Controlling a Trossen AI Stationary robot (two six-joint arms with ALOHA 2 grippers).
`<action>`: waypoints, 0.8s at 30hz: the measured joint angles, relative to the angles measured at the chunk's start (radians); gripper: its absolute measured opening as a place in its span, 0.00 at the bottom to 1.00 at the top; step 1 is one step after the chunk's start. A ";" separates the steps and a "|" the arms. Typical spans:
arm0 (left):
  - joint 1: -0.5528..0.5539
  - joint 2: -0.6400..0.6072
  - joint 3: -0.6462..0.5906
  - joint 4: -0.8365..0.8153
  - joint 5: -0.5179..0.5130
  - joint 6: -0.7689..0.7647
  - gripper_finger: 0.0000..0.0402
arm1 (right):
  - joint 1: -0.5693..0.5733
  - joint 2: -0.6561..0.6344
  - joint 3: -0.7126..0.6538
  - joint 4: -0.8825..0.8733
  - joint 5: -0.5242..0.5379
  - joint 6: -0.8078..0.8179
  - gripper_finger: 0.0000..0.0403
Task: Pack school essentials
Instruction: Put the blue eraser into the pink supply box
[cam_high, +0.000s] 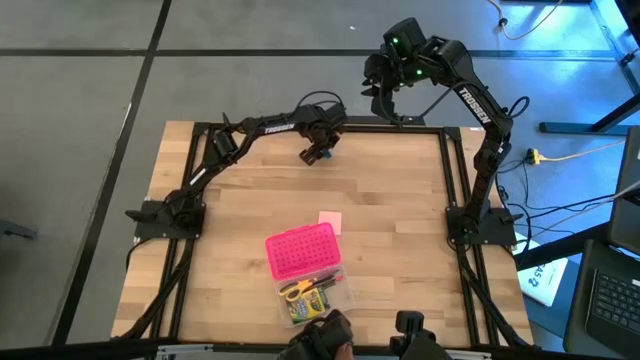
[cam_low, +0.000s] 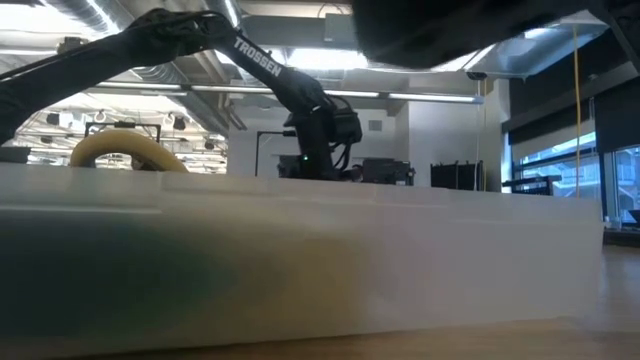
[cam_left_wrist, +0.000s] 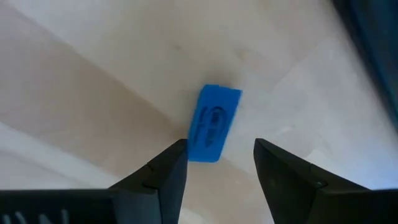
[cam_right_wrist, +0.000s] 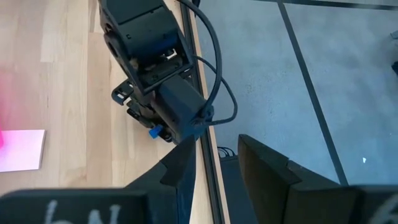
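Observation:
A tiny blue piece (cam_left_wrist: 214, 124) lies flat on the wooden table near its far edge, and shows also in the high view (cam_high: 325, 155) and the right wrist view (cam_right_wrist: 152, 132). My left gripper (cam_left_wrist: 217, 152) hovers over it, pointing steeply down, open, with the piece just beyond the gap and close to one fingertip (cam_left_wrist: 177, 152). My right gripper (cam_right_wrist: 214, 155) is open and holds nothing; it waits high over the table's far right corner (cam_high: 385, 95). Yellow-handled scissors (cam_high: 297, 290) and a crayon box (cam_high: 312, 303) lie in the clear half of the case.
The bright pink dotted box (cam_high: 302, 250) lies open near the table's near edge, its clear half (cam_high: 325, 292) toward me. A pale pink pad (cam_high: 330, 221) lies just beyond it. The case's pale wall (cam_low: 300, 260) fills the low view. Bare wood surrounds the blue piece.

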 joint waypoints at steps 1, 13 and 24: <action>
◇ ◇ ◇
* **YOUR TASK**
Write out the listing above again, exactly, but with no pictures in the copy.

* **RESPONSE TO THIS EXERCISE**
Controlling a Trossen AI Stationary robot (two six-joint arms with ALOHA 2 grippers).
`<action>`: waypoints, 0.8s at 30hz: the measured joint angles, relative to the angles measured at the chunk's start (radians); gripper: its absolute measured opening as a place in its span, 0.00 at the bottom to 1.00 at the top; step 1 is one step after the chunk's start. A ";" separates the steps and a "|" the arms. Typical spans:
arm0 (left):
  - joint 1: -0.5528..0.5539
  - joint 2: -0.6400..0.6072
  - joint 3: -0.6462..0.5906
  - joint 4: -0.8365..0.8153
  - joint 5: -0.5179..0.5130
  - joint 6: -0.7689..0.7647
  - gripper_finger: 0.0000..0.0402
arm1 (right):
  - joint 1: -0.5693..0.5733
  - joint 2: -0.6561..0.6344
  - joint 3: -0.7126..0.6538
  - joint 4: -0.8825..0.8733
  - joint 5: -0.5242..0.5379
  - joint 6: -0.8078..0.8179
  - gripper_finger: 0.0000..0.0403
Task: Pack school essentials
Instruction: Put the blue eraser into the pink supply box
[cam_high, +0.000s] 
[cam_low, +0.000s] 
[cam_left_wrist, +0.000s] 
[cam_right_wrist, +0.000s] 
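Observation:
A tiny blue piece (cam_left_wrist: 214, 124) lies flat on the wooden table near its far edge, and shows also in the high view (cam_high: 325, 155) and the right wrist view (cam_right_wrist: 152, 132). My left gripper (cam_left_wrist: 217, 152) hovers over it, pointing steeply down, open, with the piece just beyond the gap and close to one fingertip (cam_left_wrist: 177, 152). My right gripper (cam_right_wrist: 214, 155) is open and holds nothing; it waits high over the table's far right corner (cam_high: 385, 95). Yellow-handled scissors (cam_high: 297, 290) and a crayon box (cam_high: 312, 303) lie in the clear half of the case.
The bright pink dotted box (cam_high: 302, 250) lies open near the table's near edge, its clear half (cam_high: 325, 292) toward me. A pale pink pad (cam_high: 330, 221) lies just beyond it. The case's pale wall (cam_low: 300, 260) fills the low view. Bare wood surrounds the blue piece.
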
 joint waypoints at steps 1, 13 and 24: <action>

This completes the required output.